__TASK TO COMPLETE__: Could you repeat the data word for word while skipping the pictures?

__MATERIAL PROVIDED__:
◇ ◇ ◇ ◇ ◇ ◇ ◇

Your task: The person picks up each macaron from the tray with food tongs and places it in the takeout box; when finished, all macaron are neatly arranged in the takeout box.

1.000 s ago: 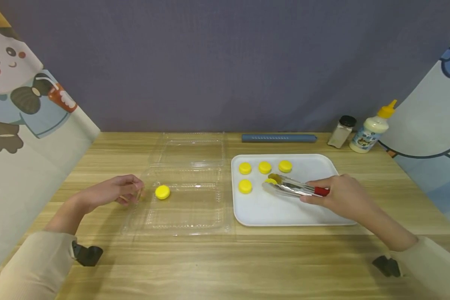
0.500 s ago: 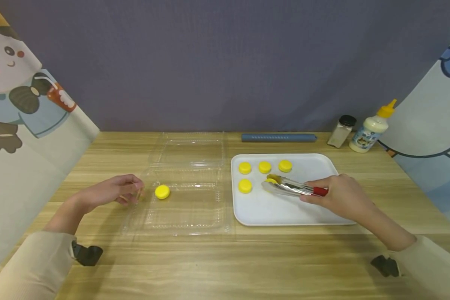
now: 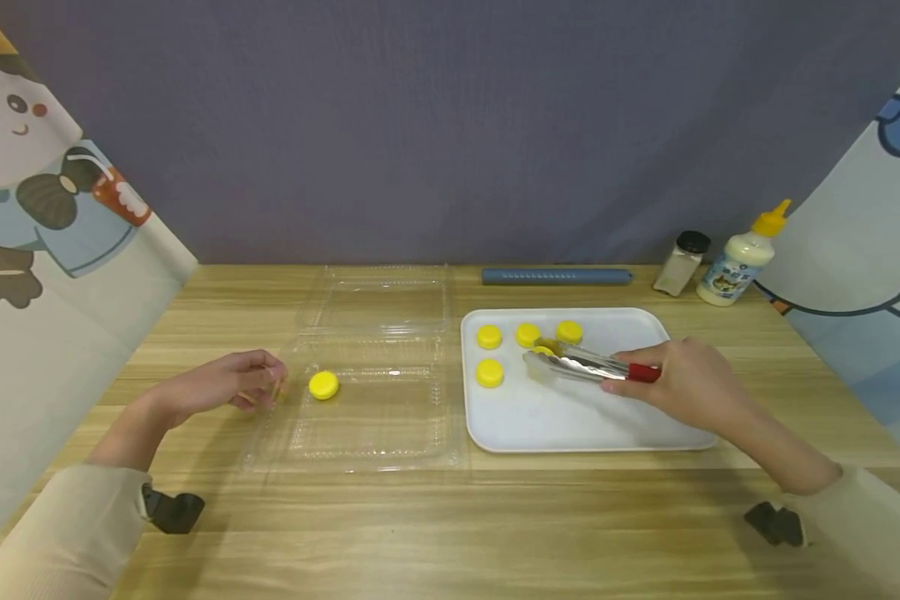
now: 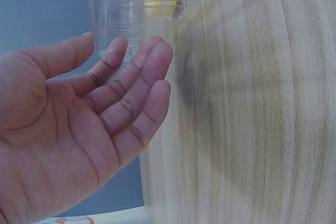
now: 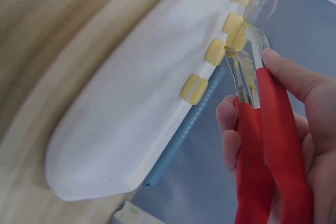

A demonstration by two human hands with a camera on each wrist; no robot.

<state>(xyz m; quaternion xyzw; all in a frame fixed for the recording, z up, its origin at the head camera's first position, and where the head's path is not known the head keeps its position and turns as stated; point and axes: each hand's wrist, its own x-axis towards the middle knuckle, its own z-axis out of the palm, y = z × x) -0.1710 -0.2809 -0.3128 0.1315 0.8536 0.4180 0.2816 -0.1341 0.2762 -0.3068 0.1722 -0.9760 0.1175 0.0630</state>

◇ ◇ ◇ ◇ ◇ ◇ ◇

__ANSWER BOX__:
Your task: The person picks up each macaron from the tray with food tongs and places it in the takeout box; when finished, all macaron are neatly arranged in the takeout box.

1.000 s ago: 
0.500 s ago: 
now: 
now: 
now: 

A demonstration by two human hands with a camera on each wrist; no robot.

<state>(xyz m; quaternion xyzw; all in a frame fixed for the recording, z up, its origin at the head camera's first position, and where the head's path is not known the head keeps its position and turns as stated; point and axes: each hand's wrist, its own x-axis towards the middle knuckle, its own z-axis out of the palm, y = z × x) -0.1710 -0.2809 -0.3128 0.1315 0.8536 0.4180 0.2816 -0.1341 0.2762 -0.3068 0.1722 -0.9760 0.1175 0.0630</state>

The full answer has been given.